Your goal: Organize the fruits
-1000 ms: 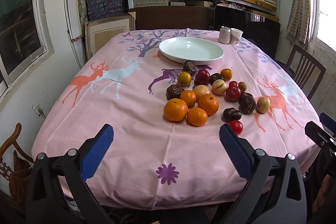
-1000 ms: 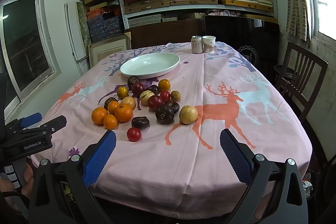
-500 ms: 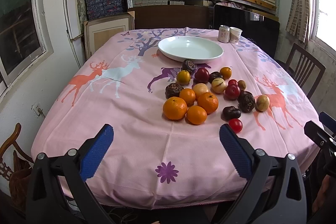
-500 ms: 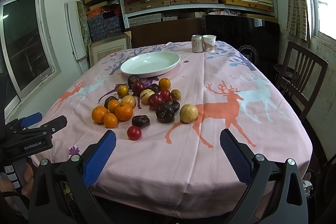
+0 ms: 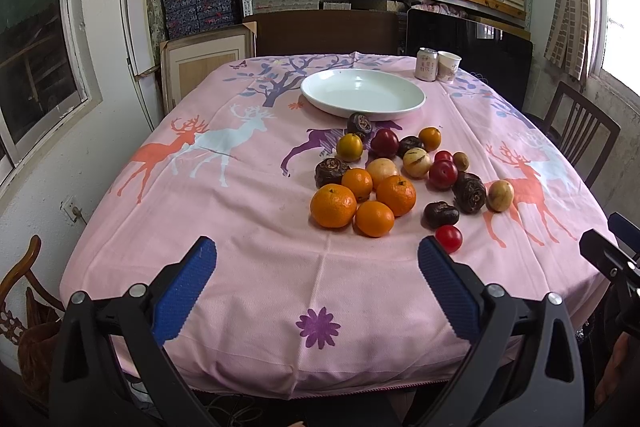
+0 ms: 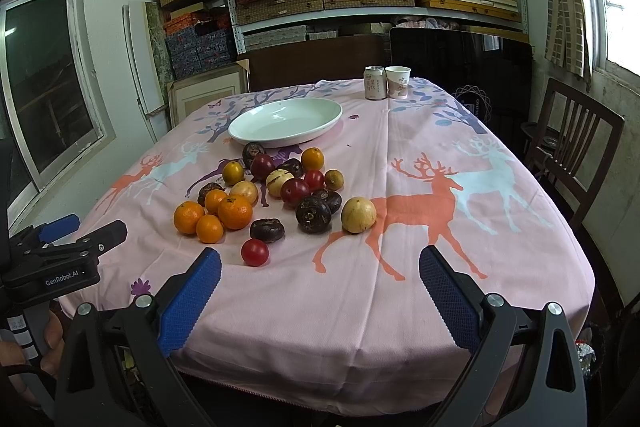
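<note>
Right wrist view only: left claw (image 6: 80,239) side-on (pads apart), beside fruits (image 6: 264,195); right claw (image 6: 320,291) likewise agape.

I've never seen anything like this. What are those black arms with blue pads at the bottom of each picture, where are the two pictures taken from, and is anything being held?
There is no robot here. A person holds a hand tool in each hand, each ending in a two-fingered claw with blue ribbed pads. A camera on each tool looks forward along its fingers, so one picture comes from the left claw and the other from the right claw. Both claws are open and hold nothing. They hover at the near edge of a table under a pink deer-print tablecloth. On it lie a pile of loose fruit in orange, red, dark and pale yellow, an empty white oval plate behind it, and at the far edge a small drinks can beside a paper cup.
</note>
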`<state>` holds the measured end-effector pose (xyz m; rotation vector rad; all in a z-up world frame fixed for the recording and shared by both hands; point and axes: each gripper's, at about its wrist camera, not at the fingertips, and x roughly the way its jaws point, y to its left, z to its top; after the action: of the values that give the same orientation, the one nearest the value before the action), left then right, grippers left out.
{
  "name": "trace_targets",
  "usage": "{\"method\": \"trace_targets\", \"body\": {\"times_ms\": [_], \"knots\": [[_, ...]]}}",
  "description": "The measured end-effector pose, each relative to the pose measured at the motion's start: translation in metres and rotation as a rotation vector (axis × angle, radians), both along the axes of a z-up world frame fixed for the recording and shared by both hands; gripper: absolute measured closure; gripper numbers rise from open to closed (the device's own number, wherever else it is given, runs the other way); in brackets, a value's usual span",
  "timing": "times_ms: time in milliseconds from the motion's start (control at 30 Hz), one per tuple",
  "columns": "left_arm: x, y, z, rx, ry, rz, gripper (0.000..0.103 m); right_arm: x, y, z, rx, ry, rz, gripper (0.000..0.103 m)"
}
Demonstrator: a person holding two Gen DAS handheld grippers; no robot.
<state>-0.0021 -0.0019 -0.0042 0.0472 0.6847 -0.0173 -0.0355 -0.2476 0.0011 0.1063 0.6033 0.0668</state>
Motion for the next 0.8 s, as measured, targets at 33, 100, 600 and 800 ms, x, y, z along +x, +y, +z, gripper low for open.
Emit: {"method": "trace_targets", "body": {"times_ms": [33,100,600,800], "knots": [[-0.001,-0.001,-0.001,0.0,0.0,-0.001,0.004,0.0,0.001,-0.001,-0.001,0.0,0.0,0.003],[-0.001,0.0,-0.001,0.001,0.0,0.0,0.004,0.0,0.001,-0.001,-0.001,0.0,0.0,0.003],[0.0,0.0,0.0,0.001,-0.001,0.001,0.004,0.0,0.0,-0.002,0.0,0.001,0.003,0.003],[0.003,0.0,-0.015,-0.002,0.016,0.006,0.004,0.002,-0.001,-0.008,-0.005,0.018,-0.007,0.003]]}}
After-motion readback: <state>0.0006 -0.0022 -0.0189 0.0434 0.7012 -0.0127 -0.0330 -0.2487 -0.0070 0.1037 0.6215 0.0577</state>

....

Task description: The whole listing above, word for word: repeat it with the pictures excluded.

Result:
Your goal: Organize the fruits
-1000 ms: 
-1000 ms: 
-500 ms: 
-500 ms: 
+0 ms: 
+0 ms: 
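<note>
Right wrist view only: left claw (image 6: 80,239) side-on (pads apart), beside fruits (image 6: 264,195); right claw (image 6: 320,291) likewise agape.

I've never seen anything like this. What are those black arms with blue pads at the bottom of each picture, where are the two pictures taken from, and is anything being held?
There is no robot here. A person holds a hand tool in each hand, each ending in a two-fingered claw with blue ribbed pads. A camera on each tool looks forward along its fingers, so one picture comes from the left claw and the other from the right claw. Both claws are open and hold nothing. They hover at the near edge of a table under a pink deer-print tablecloth. On it lie a pile of loose fruit in orange, red, dark and pale yellow, an empty white oval plate behind it, and at the far edge a small drinks can beside a paper cup.
</note>
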`<state>` holds the measured end-effector pose (xyz m; rotation vector rad; all in a z-up world frame fixed for the recording and shared by both hands; point and axes: each gripper's, at about its wrist camera, not at the fingertips, and x roughly the way its jaws point, y to its left, z to its top; after the action: of the values that give the same orientation, the one nearest the value before the action), left then right, grippers left out.
{
  "name": "trace_targets",
  "usage": "{\"method\": \"trace_targets\", \"body\": {\"times_ms\": [_], \"knots\": [[_, ...]]}}",
  "description": "The measured end-effector pose, each relative to the pose measured at the motion's start: translation in metres and rotation as a rotation vector (axis × angle, radians), both along the axes of a z-up world frame fixed for the recording and shared by both hands; gripper: absolute measured closure; gripper numbers rise from open to closed (the device's own number, wherever else it is given, runs the other way); in brackets, a value's usual span",
  "timing": "times_ms: time in milliseconds from the motion's start (control at 30 Hz), one per tuple",
  "columns": "left_arm: x, y, z, rx, ry, rz, gripper (0.000..0.103 m); right_arm: x, y, z, rx, ry, rz, gripper (0.000..0.103 m)"
}
Demonstrator: a person holding two Gen DAS handheld grippers; no robot.
<state>-0.0021 -0.0019 -0.0042 0.0472 0.6847 -0.0173 -0.0355 -0.2476 0.0011 0.1063 0.6033 0.0668</state>
Motion for the next 0.8 s, as measured, targets at 33, 100, 600 and 800 ms, x, y, z along +x, +y, +z, gripper low for open.
Emit: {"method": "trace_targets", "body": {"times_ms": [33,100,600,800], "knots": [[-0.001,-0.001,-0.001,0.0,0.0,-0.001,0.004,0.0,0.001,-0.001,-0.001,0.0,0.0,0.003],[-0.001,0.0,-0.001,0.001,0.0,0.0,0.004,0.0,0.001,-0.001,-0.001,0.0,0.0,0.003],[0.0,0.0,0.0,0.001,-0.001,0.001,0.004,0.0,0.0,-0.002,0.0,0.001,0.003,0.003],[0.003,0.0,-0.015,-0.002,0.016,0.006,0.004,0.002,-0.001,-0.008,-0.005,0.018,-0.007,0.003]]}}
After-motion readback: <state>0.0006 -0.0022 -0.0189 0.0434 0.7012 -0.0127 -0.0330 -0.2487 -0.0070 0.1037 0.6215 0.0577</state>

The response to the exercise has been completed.